(Data excerpt)

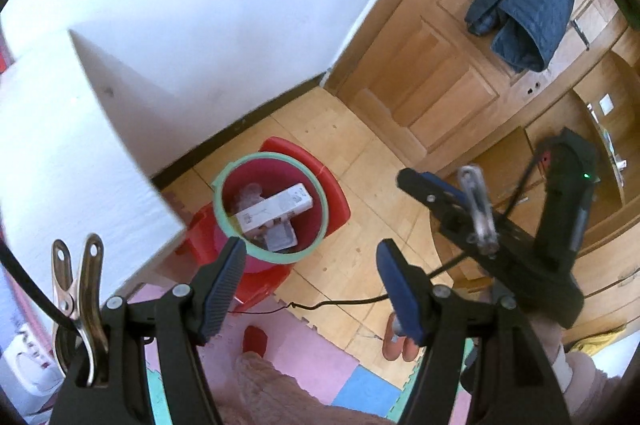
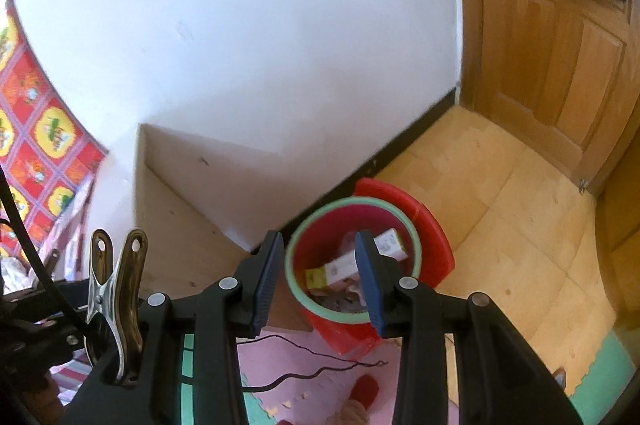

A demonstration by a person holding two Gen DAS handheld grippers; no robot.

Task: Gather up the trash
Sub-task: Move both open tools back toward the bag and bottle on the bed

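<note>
A red trash bin with a pale green rim (image 1: 280, 156) (image 2: 360, 201) stands on the wooden floor by the wall. Inside lie a long white carton (image 1: 276, 207) (image 2: 386, 243) and crumpled wrappers. My left gripper (image 1: 312, 289) hangs high above and in front of the bin, open, with nothing between its blue pads. My right gripper (image 2: 318, 279) is also open and empty, and the bin shows through its gap. In the left wrist view the right gripper's body (image 1: 560, 225) is at the right, level with the left one.
A white block (image 1: 60, 165) (image 2: 180, 217) juts from the wall left of the bin. A wooden door (image 1: 440, 73) carries a hanging blue jacket (image 1: 528, 5). Pink, blue and green foam mats (image 1: 304, 341), a thin black cable (image 1: 340, 303), a slipper (image 1: 396, 341) and a small red object (image 1: 256, 339) lie below.
</note>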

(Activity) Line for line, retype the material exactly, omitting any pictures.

(Output of the exercise)
A demonstration by a person holding two Gen DAS handheld grippers; no robot.

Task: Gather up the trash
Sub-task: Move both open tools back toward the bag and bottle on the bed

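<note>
A red trash bin with a pale green rim (image 1: 280, 156) (image 2: 360, 201) stands on the wooden floor by the wall. Inside lie a long white carton (image 1: 276, 207) (image 2: 386, 243) and crumpled wrappers. My left gripper (image 1: 312, 289) hangs high above and in front of the bin, open, with nothing between its blue pads. My right gripper (image 2: 318, 279) is also open and empty, and the bin shows through its gap. In the left wrist view the right gripper's body (image 1: 560, 225) is at the right, level with the left one.
A white block (image 1: 60, 165) (image 2: 180, 217) juts from the wall left of the bin. A wooden door (image 1: 440, 73) carries a hanging blue jacket (image 1: 528, 5). Pink, blue and green foam mats (image 1: 304, 341), a thin black cable (image 1: 340, 303), a slipper (image 1: 396, 341) and a small red object (image 1: 256, 339) lie below.
</note>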

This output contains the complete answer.